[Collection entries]
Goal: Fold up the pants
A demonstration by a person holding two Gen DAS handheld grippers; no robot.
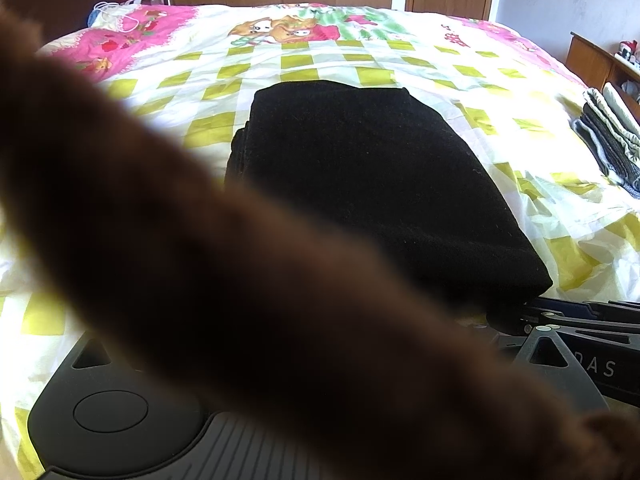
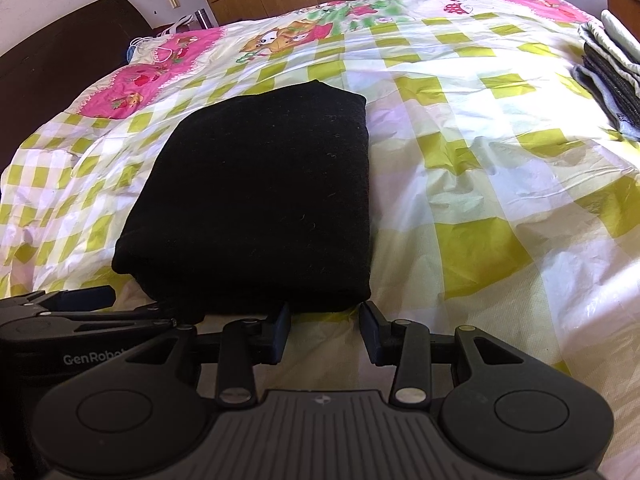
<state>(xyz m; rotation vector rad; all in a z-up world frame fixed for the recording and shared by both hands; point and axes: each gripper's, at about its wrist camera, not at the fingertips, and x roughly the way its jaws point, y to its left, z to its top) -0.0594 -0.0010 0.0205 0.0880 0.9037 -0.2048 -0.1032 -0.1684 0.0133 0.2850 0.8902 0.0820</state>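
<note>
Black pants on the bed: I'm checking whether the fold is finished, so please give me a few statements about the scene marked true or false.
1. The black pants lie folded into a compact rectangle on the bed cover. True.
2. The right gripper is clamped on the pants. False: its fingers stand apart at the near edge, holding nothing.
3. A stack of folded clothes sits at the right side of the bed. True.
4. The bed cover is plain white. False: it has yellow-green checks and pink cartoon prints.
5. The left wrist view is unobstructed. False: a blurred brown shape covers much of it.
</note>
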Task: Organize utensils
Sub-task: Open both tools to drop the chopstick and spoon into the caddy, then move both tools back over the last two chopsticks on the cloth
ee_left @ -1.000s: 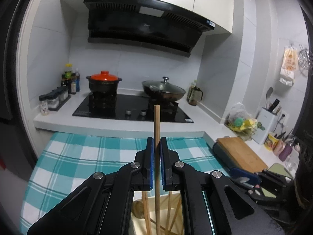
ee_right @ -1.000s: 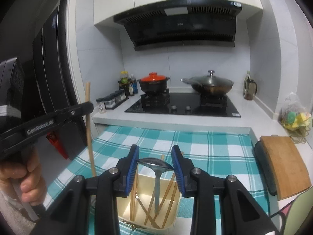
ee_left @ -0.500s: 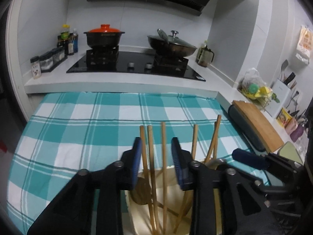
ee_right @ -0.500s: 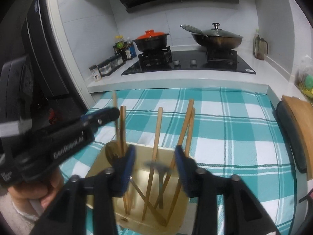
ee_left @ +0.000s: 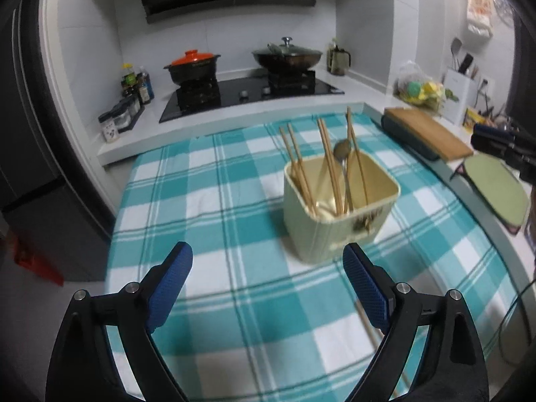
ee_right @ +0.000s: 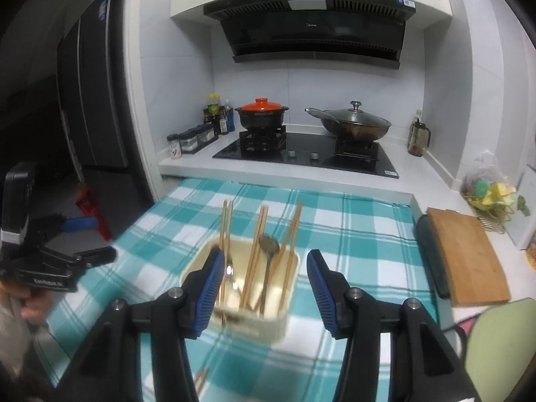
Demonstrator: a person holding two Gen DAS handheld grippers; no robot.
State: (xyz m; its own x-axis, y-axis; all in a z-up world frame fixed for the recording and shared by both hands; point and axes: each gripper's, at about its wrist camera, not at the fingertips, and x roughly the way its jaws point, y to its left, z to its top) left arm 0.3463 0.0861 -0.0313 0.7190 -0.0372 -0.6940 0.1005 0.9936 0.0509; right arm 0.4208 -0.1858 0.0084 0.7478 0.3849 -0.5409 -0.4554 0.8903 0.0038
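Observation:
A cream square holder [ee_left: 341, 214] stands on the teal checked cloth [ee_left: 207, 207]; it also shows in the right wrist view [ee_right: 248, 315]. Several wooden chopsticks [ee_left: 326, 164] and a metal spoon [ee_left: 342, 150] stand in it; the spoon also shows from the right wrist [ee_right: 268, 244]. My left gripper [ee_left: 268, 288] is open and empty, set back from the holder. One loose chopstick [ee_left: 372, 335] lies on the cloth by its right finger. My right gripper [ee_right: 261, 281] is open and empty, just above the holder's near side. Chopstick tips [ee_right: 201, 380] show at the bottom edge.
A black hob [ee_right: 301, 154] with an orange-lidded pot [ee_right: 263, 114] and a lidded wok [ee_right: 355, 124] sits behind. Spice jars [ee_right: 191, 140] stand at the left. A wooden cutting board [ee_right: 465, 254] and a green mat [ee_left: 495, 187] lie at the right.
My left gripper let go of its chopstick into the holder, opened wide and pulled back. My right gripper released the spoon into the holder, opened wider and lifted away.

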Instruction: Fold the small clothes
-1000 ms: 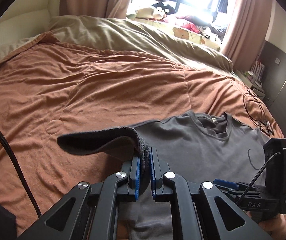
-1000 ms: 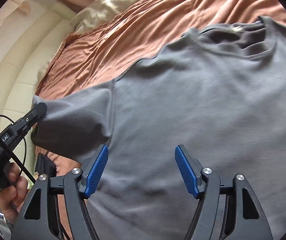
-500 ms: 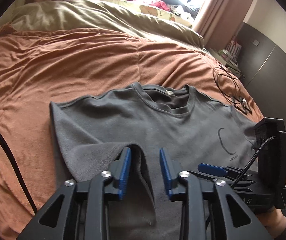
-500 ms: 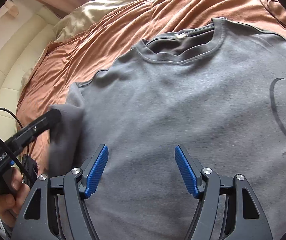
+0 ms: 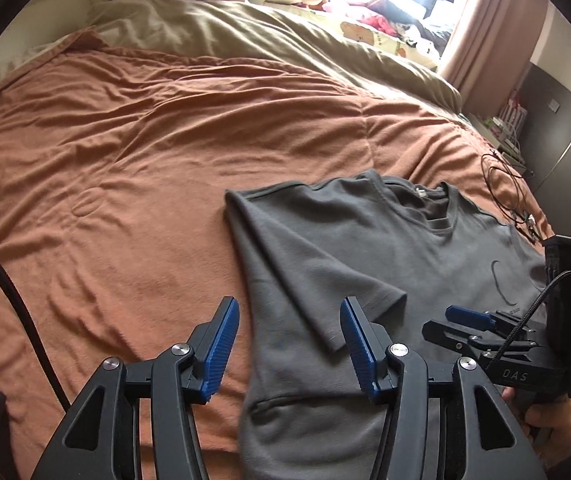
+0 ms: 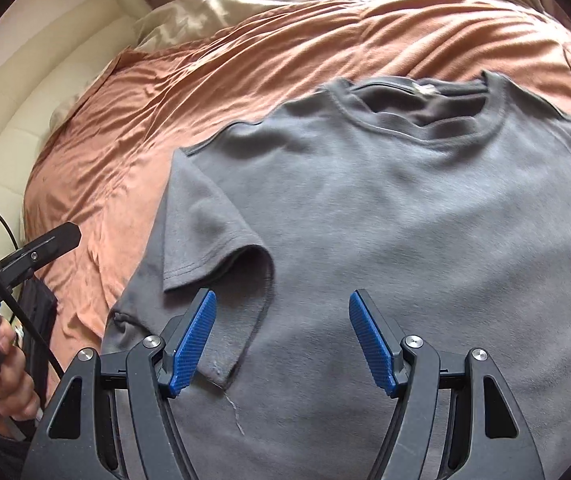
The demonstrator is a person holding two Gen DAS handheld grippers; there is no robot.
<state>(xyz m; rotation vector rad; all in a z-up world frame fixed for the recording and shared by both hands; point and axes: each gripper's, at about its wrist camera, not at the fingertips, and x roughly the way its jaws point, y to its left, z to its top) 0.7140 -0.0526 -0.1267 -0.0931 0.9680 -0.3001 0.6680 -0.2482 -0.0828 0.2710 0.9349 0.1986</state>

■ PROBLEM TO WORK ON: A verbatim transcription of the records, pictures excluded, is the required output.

■ ANSWER TO THIS TASK:
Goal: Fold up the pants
A demonstration by a person holding two Gen DAS handheld grippers; no robot.
<state>(xyz m; rotation vector rad; all in a z-up world frame fixed for the recording and shared by both hands; point and axes: each gripper's, at about its wrist camera, not at the fingertips, and x roughly the way its jaws point, y to its left, z to its top) -0.0594 -0.0010 0.0205 0.0880 0.9037 -0.2048 -0.1032 -0.1684 0.0133 0.2850 0.8902 0.0820</state>
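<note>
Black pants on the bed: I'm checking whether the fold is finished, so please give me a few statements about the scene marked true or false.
1. The black pants lie folded into a compact rectangle on the bed cover. True.
2. The right gripper is clamped on the pants. False: its fingers stand apart at the near edge, holding nothing.
3. A stack of folded clothes sits at the right side of the bed. True.
4. The bed cover is plain white. False: it has yellow-green checks and pink cartoon prints.
5. The left wrist view is unobstructed. False: a blurred brown shape covers much of it.
</note>
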Task: Organize utensils
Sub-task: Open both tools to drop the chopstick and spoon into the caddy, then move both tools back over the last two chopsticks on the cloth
ee_left @ -1.000s: 
ee_right @ -1.000s: 
ee_left @ -0.500s: 
ee_right @ -0.500s: 
ee_left @ +0.000s: 
ee_right @ +0.000s: 
Demonstrator: a person holding two Gen DAS handheld grippers; no robot.
State: (xyz m; its own x-axis, y-axis; all in a z-up world frame fixed for the recording and shared by both hands; point and axes: each gripper's, at about its wrist camera, not at the fingertips, and x roughly the way its jaws point, y to its left, z to its top) left arm 0.3463 0.0861 -0.0313 0.7190 -0.0372 -0.6940 0.1005 0.9936 0.0509; right arm 0.4208 -0.1858 0.0084 0.7478 0.3849 -0.5409 -0.4554 0.8903 0.0038
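Observation:
A cream square holder [ee_left: 341, 214] stands on the teal checked cloth [ee_left: 207, 207]; it also shows in the right wrist view [ee_right: 248, 315]. Several wooden chopsticks [ee_left: 326, 164] and a metal spoon [ee_left: 342, 150] stand in it; the spoon also shows from the right wrist [ee_right: 268, 244]. My left gripper [ee_left: 268, 288] is open and empty, set back from the holder. One loose chopstick [ee_left: 372, 335] lies on the cloth by its right finger. My right gripper [ee_right: 261, 281] is open and empty, just above the holder's near side. Chopstick tips [ee_right: 201, 380] show at the bottom edge.
A black hob [ee_right: 301, 154] with an orange-lidded pot [ee_right: 263, 114] and a lidded wok [ee_right: 355, 124] sits behind. Spice jars [ee_right: 191, 140] stand at the left. A wooden cutting board [ee_right: 465, 254] and a green mat [ee_left: 495, 187] lie at the right.
My left gripper let go of its chopstick into the holder, opened wide and pulled back. My right gripper released the spoon into the holder, opened wider and lifted away.
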
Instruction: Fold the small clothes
-1000 ms: 
-1000 ms: 
-500 ms: 
-500 ms: 
+0 ms: 
+0 ms: 
The demonstrator is a person holding two Gen DAS handheld grippers; there is no robot.
<state>(xyz m; rotation vector rad; all in a z-up world frame fixed for the recording and shared by both hands; point and axes: each gripper's, at about its wrist camera, not at the fingertips, and x roughly the way its jaws point, y to its left, z to its top) 0.7140 -0.0526 -0.1267 -0.0931 0.9680 -0.3001 0.6680 -0.2482 -0.0828 0.2710 0.9349 0.1986</state>

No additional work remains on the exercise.